The patent claims cover a microscopy system comprising components and processing methods focusing on achieving high-resolution imaging through removal of out-of-focus fluorescent emissions, scaling of in-focus emissions, and summing thereof to produce composite images. There is one independent claim with multiple dependent claims specifying processing details.

Removal of out-of-focus fluorescent emissions

The system includes a processor that removes out-of-focus fluorescence for each collected fluorescent emission to leave only in-focus fluorescent emissions for further processing.

Scaling of in-focus fluorescent emissions by local contraction

The processor scales the in-focus fluorescent emissions using a local contraction operation where each scaled emission maintains the same proportional distance to others, producing scaled in-focus fluorescent emissions.

Summing scaled in-focus fluorescent emissions to produce composite image

After scaling, the processor sums the scaled in-focus fluorescent emissions to produce a composite image representing super-resolved information from the sample.

Execution of deconvolution operation

An optional processing step where the processor performs a deconvolution operation on the scaled fluorescent emissions to enhance image quality by de-blurring the composite image.

Automatic lattice detection for illumination spot localization

The system performs automatic lattice detection to determine the positions of illumination spots (focal points) using multiple vectors including lattice vectors, shift vectors, and offset vectors, to specify precise location of each focal point.

Use of lattice, shift, and offset vectors for precise localization

Two lattice vectors specify the two-dimensional displacement between neighboring illumination spots ensuring any lattice point displaced by these vectors aligns with another point; the shift vectors specify movements of illumination spots between consecutive images; and offset vectors specify absolute positions of spots closest to the center of the pattern.

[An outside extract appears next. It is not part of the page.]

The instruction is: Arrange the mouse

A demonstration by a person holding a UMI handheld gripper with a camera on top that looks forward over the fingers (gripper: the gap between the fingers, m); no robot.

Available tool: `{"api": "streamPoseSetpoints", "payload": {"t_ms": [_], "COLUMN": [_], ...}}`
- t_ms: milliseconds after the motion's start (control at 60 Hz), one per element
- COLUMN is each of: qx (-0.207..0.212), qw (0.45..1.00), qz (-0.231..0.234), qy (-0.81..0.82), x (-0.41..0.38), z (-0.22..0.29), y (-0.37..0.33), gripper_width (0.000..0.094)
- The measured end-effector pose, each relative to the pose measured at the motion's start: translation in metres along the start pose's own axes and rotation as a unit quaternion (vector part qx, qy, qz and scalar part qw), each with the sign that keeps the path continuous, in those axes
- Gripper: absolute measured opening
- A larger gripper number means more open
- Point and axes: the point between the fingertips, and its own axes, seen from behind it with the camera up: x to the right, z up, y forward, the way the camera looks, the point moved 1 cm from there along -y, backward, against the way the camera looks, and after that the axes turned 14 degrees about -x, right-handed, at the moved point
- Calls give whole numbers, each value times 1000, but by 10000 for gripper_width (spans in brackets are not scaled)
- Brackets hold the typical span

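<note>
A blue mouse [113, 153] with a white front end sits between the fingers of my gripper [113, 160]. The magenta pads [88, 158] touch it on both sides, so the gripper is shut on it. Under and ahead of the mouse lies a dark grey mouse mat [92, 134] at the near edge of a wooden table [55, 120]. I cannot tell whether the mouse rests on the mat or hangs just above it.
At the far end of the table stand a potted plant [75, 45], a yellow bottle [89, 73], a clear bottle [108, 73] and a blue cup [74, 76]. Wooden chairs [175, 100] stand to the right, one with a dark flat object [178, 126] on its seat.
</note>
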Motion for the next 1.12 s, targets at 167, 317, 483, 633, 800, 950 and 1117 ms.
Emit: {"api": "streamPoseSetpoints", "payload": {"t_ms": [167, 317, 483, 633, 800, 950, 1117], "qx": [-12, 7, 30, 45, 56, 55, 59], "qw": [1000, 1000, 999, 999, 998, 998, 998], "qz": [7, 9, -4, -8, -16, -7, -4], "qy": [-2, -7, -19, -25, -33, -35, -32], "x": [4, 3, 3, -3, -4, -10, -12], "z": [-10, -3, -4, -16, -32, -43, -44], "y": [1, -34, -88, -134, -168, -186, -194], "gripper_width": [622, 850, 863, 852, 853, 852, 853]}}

The claims collectively protect the integrated system that generates multi-focal illumination patterns, physically rejects out-of-focus light, scales and sums fluorescence emissions for high-resolution composite imaging, supplemented by automated detection of illumination spot locations and optional deconvolution to enhance imaging resolution and quality.

Stated Advantages

Provides high resolution imaging at high scanning rates without significant signal loss compared to conventional microscopy techniques.

Enables imaging of thicker samples (5-8 times thicker) than conventional structured illumination microscopy systems.

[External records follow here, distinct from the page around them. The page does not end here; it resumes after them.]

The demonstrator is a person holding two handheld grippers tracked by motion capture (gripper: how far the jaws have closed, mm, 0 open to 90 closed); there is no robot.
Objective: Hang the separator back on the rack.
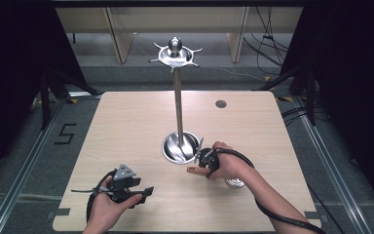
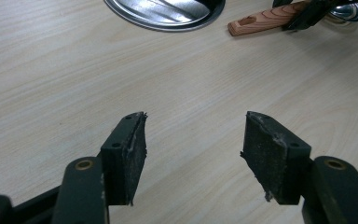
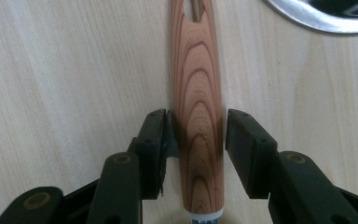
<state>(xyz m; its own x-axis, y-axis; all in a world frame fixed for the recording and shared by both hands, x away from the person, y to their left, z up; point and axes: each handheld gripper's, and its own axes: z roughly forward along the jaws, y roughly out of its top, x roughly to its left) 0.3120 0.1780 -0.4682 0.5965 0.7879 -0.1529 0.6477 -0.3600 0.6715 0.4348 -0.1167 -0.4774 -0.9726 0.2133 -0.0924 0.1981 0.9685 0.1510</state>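
Fingers (image 3: 156, 151) of the right gripper (image 3: 198, 151) stand on both sides of a wooden handle (image 3: 198, 93); whether they already press it I cannot tell, because a thin dark gap seems to remain at the right side. On the counter (image 1: 126, 126) this handle lies just beside the steel base dish (image 1: 173, 151) of a tall stand (image 1: 177, 105); its metal end (image 1: 234, 183) is mostly hidden under the hand. The left gripper (image 2: 193, 144) waits low over bare wood with its fingers well apart, holding nothing. I think the smooth, tapering handle could slip or turn if the grip is loose; lifted carelessly, it could also knock the dish and shake the stand.
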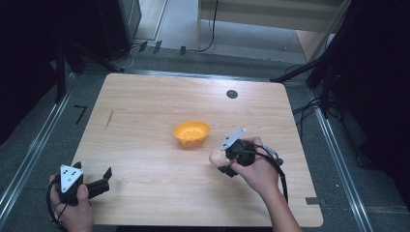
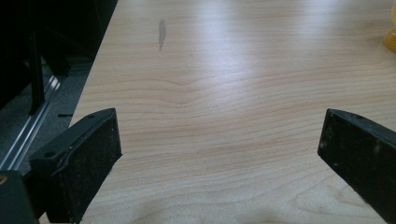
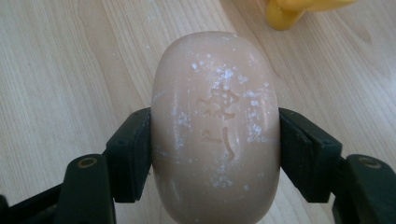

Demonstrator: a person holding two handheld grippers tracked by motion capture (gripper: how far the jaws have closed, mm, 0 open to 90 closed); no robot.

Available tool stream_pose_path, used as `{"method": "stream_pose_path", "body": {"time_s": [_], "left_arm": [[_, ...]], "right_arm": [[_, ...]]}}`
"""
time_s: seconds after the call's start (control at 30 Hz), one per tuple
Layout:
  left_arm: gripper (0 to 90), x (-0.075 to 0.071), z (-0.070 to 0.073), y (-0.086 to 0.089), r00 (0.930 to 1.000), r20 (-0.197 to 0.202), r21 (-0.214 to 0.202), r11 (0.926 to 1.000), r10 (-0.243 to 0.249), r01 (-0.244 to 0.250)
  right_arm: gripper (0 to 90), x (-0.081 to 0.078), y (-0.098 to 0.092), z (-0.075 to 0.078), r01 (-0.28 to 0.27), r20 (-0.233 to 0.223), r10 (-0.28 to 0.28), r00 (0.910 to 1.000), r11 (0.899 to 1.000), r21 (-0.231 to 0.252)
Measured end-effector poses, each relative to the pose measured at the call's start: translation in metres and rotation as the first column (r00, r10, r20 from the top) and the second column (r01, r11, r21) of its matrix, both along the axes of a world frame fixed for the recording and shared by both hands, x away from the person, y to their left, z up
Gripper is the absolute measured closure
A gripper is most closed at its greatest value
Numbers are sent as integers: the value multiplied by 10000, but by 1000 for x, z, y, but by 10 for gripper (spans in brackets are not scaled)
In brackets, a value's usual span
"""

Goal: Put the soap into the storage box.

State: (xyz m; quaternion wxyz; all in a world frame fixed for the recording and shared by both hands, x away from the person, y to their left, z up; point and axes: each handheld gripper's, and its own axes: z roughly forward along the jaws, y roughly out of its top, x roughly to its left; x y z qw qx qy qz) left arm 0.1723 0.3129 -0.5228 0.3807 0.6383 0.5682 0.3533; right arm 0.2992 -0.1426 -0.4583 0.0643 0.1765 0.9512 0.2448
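table: pale wood, under both tongs; bare between the left jaws.
bowl: yellow, perforated, just ahead of the right tongs, well apart from the left.
left tongs: jaws wide apart, holding nothing, low over the table's near left corner.
right tongs: clamped on the soap, one jaw on each long side.
soap: pinkish oval bar with a stamped mark and white flecks, held above the table. Likely hard and slick; rounded sides may squirt out, so grip across the middle.
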Motion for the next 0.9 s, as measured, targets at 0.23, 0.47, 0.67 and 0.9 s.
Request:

Improves resolution approximately two-fold both laterally and axially over widefield imaging.

Reduces crosstalk between focal points by optimizing multi-focal pattern arrangements, improving image contrast.

Physical pinholing effectively rejects out-of-focus light, improving optical sectioning and reducing noise compared to computational methods prone to shot noise.

Combines multi-focal excitation patterns with processing steps (focusing, scaling, summing, deconvolution) for enhanced image quality and faster acquisition rates.

Documented Applications

Imaging antibody-labeled microtubules in fixed human osteosarcoma (U2OS) cells embedded in fluoromount.

Three-dimensional imaging of dual-labeled biological samples, including microtubules and mitochondria in fixed cells.

Imaging of live zebrafish embryos expressing GFP-labeled microtubules at depths greater than 45 micrometers from the coverslip surface.

Four-dimensional super-resolution imaging datasets of GFP-labeled histones in live nematode embryos.

High-speed imaging (approximately 1 Hz acquisition rate) of fluorescent biological samples with lateral resolution near 145 nm and axial resolution near 400 nm.